(Stored records)

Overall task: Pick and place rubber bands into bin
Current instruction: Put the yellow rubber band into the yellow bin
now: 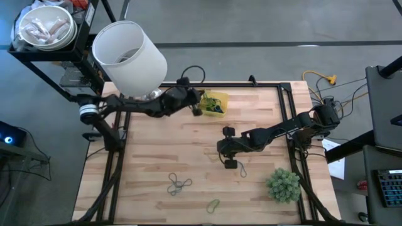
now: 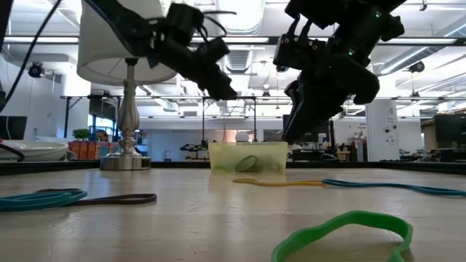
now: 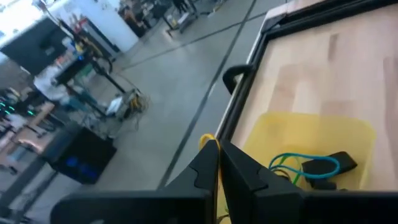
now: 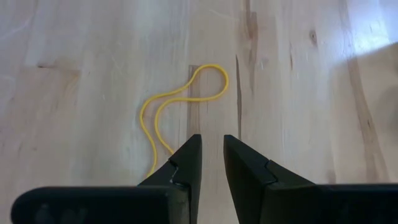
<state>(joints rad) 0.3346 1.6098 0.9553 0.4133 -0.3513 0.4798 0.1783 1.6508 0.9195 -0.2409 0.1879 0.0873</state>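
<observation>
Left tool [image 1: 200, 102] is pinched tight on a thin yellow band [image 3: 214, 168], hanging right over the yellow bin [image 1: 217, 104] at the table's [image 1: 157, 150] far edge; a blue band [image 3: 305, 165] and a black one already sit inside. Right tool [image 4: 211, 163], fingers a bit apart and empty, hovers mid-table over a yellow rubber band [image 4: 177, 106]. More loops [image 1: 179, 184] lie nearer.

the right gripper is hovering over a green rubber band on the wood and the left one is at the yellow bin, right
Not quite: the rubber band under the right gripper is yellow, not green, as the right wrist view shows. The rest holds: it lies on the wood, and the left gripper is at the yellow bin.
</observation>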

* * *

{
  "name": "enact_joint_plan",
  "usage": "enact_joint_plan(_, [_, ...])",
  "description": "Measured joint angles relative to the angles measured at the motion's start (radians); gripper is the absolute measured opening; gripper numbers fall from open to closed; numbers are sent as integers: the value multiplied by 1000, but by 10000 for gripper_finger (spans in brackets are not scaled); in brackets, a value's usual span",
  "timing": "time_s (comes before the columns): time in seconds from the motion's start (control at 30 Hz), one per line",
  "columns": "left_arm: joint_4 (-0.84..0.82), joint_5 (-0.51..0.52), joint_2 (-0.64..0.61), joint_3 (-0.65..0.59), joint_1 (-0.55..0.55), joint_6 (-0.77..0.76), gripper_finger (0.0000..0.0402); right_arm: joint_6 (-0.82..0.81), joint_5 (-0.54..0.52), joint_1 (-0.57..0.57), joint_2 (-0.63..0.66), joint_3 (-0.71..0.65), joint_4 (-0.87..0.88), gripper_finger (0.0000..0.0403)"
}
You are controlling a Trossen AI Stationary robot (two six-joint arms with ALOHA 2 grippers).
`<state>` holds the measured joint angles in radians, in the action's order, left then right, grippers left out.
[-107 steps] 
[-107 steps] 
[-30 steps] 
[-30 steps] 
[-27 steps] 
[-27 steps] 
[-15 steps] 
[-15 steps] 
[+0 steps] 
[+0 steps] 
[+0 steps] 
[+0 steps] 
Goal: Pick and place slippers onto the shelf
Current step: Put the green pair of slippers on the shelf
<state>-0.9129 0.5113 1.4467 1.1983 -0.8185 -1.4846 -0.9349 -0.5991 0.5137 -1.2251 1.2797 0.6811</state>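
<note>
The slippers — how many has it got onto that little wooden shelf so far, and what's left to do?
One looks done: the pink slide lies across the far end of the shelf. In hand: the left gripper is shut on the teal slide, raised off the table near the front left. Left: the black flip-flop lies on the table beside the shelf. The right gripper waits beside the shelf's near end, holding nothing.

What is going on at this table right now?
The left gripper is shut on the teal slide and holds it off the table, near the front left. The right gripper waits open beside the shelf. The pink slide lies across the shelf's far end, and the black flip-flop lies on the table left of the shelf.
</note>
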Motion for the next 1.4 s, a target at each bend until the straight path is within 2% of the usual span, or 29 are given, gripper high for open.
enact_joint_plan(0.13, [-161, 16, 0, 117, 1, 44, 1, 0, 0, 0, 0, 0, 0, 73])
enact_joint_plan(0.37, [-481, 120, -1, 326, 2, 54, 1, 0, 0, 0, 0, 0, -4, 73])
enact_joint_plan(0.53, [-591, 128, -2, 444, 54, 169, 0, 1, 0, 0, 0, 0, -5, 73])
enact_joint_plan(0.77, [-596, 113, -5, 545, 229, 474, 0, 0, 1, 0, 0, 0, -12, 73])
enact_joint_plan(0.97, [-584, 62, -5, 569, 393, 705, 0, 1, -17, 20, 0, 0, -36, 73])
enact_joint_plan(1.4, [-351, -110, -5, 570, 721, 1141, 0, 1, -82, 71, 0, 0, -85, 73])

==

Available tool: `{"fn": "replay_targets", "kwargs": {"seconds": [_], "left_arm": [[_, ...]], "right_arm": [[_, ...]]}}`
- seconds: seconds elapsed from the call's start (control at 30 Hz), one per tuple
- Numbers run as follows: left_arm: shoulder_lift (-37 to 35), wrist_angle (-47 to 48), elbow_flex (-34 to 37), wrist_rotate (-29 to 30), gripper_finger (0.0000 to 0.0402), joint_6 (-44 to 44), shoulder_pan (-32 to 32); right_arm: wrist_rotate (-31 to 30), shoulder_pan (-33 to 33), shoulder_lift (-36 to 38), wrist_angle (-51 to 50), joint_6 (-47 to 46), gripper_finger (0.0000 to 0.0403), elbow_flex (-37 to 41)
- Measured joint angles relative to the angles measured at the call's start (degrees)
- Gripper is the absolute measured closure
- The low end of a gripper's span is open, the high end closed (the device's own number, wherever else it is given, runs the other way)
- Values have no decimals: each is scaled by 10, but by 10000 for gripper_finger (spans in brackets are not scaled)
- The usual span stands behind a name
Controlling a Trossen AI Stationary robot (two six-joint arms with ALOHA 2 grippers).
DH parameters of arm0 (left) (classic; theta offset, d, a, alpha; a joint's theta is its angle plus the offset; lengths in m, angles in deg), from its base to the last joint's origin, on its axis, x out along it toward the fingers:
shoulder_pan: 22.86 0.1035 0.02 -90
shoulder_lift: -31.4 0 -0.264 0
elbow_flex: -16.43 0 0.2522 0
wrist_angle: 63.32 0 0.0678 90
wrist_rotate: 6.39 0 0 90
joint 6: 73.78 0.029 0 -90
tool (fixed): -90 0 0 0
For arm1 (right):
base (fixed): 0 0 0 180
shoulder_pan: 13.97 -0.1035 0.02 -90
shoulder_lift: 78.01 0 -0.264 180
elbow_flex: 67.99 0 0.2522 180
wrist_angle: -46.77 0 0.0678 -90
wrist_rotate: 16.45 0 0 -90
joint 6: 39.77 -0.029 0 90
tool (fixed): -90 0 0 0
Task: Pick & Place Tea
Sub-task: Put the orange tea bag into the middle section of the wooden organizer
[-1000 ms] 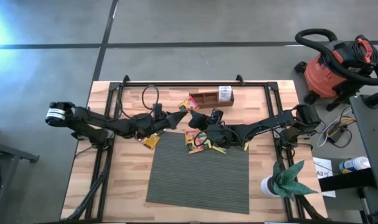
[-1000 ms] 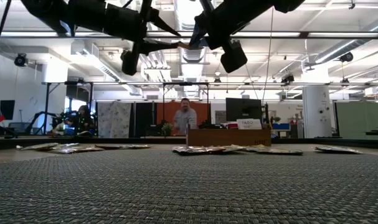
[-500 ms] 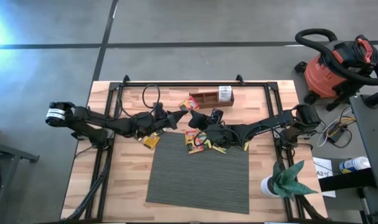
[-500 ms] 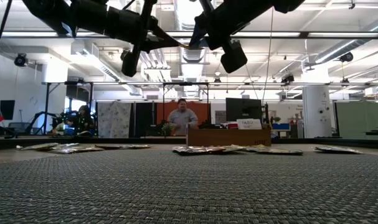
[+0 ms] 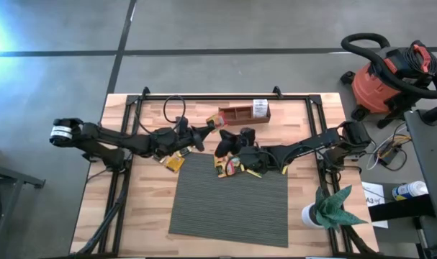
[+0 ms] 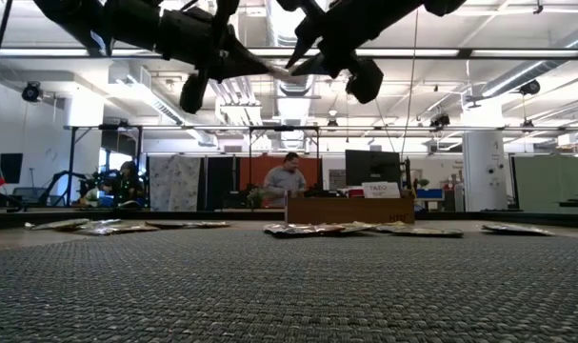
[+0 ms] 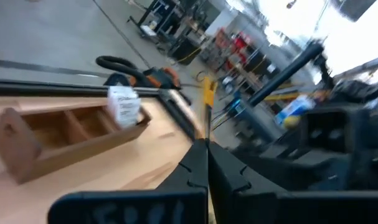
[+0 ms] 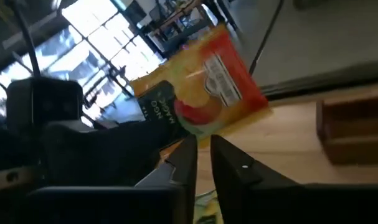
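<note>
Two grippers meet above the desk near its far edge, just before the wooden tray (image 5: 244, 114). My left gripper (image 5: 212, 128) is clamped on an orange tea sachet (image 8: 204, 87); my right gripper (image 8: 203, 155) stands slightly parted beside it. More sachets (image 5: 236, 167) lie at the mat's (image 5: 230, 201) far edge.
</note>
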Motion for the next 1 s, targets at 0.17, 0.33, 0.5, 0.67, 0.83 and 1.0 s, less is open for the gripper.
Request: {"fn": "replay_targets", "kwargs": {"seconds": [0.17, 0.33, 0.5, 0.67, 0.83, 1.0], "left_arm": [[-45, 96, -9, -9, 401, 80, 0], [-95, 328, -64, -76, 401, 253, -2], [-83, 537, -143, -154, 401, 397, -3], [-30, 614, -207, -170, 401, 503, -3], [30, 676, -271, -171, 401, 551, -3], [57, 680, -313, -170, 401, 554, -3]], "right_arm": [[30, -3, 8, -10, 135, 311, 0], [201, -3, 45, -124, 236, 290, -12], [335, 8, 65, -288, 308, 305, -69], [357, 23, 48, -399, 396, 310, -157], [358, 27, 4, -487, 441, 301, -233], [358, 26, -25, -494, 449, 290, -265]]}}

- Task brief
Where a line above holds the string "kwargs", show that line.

- Reply to the task
Available tool: `{"fn": "replay_targets", "kwargs": {"seconds": [_], "left_arm": [[_, ...]], "right_arm": [[_, ...]]}}`
Request: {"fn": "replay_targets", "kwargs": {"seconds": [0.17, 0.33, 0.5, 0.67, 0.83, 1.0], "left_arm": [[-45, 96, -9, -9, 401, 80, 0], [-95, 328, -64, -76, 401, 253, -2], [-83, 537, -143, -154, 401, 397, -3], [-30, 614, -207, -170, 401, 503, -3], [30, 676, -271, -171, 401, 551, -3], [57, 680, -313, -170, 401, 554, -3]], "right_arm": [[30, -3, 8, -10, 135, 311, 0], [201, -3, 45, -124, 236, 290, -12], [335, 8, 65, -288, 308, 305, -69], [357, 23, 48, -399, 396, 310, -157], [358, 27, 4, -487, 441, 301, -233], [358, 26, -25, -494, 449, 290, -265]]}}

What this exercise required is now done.